Summary: AU, all-human. Jace is sent to Pakistan to fight in a war, and Clary is on a vacation in the Texas countryside, fearing for her husband's life. Jace finished his time as a soldier and surprises Clary at sunset. Short Clace one-shot.

Rating: T

A/N: I just wanted to write something for TMI, for it is my top fav book series at the moment.

Clary Herondale

I sit here in the room I was supposed to share with Jace before he went to the war.

It was in the Texas countryside and it was supposed to be our second honeymoon. Jace proposed 2 years ago, when we were 19, well, me 19, him 20. I didn't want to come here without him, but he insisted.

So, all in all, Izzy, Alec, and Simon dragged me here.

So here I am, sitting in the beanbag chair in the corner of the room. Holding a pregnancy test in my hand (cleaned of course). It was positive.

It was my third test. I feel tears fall from my eyes. Jace was supposed to be here, and be happy with me here not fighting for his life in a war. He was just sent 2 months ago, when the country needed more soldiers, and I hear that the war is almost over. They said he would only have to fight a few months. I hope so. I wrap the test with tissue and keep it in my purse.

I walk into the bathroom and wash my face. I look in the mirror. I look horrible. My red hair a frizzy mess; eyes, nose, and cheeks red, and bags under my eyes. I shut my eyes and take a deep breath.

Inhale. Exhale. Inhale. Exhale. No stress. Bad for the baby.

I open my eyes; I looked calmer.

I decided to take a shower. Try to wash away the sadness, but I already know that won't work.

***∞Ω∞Ω∞Ω∞Ω∞Ω∞Ω∞Ω∞Ω∞Ω∞Ω∞Ω∞Ω∞Ω∞Ω∞Ω∞***

After my shower, I got in a pair of paint-splattered jeans and a baggy t-shirt that has the peace sign on it. How ironic.

I had taken out the pregnancy test and was staring at it, rubbing my stomach where a child was growing.

I sit on the window seat, and look out the window. It was twilight, and the landscape would probably be stunning, but I could only focus on the dirt on the window.

There was the dirt left over from rain drops.

Can't the hotel people at least clean it? I understand it just finished raining an hour ago, but they should! I count all the drops of dirt; it somehow calms me. Numbers. I know numbers. 1, 2, 3. Easy. I can count in other languages. Un, deux, trois.

As I am counting, I catch sight of the sunset. And it was magnificent.

The sky had turned different colors from flaming red to a soft orange. The star we call our sun was nearly touching the bottom of the horizon. The clouds still had white around the edges, but most of it had turned beautiful shades.

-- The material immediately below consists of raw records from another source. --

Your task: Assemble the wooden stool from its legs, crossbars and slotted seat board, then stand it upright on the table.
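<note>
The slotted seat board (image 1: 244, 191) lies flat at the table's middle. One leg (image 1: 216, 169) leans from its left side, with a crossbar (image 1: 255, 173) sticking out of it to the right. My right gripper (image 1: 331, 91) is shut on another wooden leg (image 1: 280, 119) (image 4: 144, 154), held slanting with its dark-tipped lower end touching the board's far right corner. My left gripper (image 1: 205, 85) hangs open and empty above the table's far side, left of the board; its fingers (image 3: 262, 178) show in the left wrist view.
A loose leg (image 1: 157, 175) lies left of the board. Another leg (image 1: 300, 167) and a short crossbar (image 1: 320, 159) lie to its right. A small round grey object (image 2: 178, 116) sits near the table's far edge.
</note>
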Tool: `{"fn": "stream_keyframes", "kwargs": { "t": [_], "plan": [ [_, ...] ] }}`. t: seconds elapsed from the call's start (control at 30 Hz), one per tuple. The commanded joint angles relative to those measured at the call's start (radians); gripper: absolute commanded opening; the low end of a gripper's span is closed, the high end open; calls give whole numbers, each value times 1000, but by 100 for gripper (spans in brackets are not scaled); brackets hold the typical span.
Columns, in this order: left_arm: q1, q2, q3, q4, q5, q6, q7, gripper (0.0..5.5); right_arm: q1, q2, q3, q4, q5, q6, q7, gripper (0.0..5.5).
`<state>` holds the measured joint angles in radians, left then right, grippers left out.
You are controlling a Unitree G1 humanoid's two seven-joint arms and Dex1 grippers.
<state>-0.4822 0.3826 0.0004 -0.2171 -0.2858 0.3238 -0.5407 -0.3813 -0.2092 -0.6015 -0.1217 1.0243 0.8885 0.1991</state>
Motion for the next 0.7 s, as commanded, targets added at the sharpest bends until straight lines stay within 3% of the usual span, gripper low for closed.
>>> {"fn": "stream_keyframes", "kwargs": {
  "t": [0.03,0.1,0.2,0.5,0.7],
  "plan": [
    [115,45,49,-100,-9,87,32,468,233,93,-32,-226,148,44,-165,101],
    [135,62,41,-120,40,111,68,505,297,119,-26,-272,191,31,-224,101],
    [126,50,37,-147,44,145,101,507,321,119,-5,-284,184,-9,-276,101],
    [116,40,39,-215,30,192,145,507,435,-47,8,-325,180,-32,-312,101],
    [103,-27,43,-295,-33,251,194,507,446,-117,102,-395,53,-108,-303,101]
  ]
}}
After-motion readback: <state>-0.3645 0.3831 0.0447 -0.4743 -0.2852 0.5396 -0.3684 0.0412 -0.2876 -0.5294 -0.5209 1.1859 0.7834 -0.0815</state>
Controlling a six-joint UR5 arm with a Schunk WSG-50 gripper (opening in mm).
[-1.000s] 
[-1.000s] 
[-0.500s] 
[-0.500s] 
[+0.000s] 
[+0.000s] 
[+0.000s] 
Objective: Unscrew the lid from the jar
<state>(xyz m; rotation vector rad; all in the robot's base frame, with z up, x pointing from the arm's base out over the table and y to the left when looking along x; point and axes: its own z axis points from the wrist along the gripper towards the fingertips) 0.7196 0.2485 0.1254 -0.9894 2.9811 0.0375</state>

Some movement on the ground caught my attention. Isabelle was waving at me to come down. I tucked the test in my pocket of my jeans and walked down the stairs and outside to where Izzy was waiting for me.

The sunset was even more spectacular without anything in the way.

"Hurry up!" Izzy beckons me over impatiently, holding a camera that seemed to be recording. I was confused, but I walked over anyway.

"Hey, Iz. What's with the camera?" She just rolls her eyes and shoves a blindfold in my hands. "Put it on." She orders, and I roll my eyes, but I put it on anyway. I think she's just going to bring me to another restaurant and make confetti rain down when I walk in. Again. Seriously, she did it before.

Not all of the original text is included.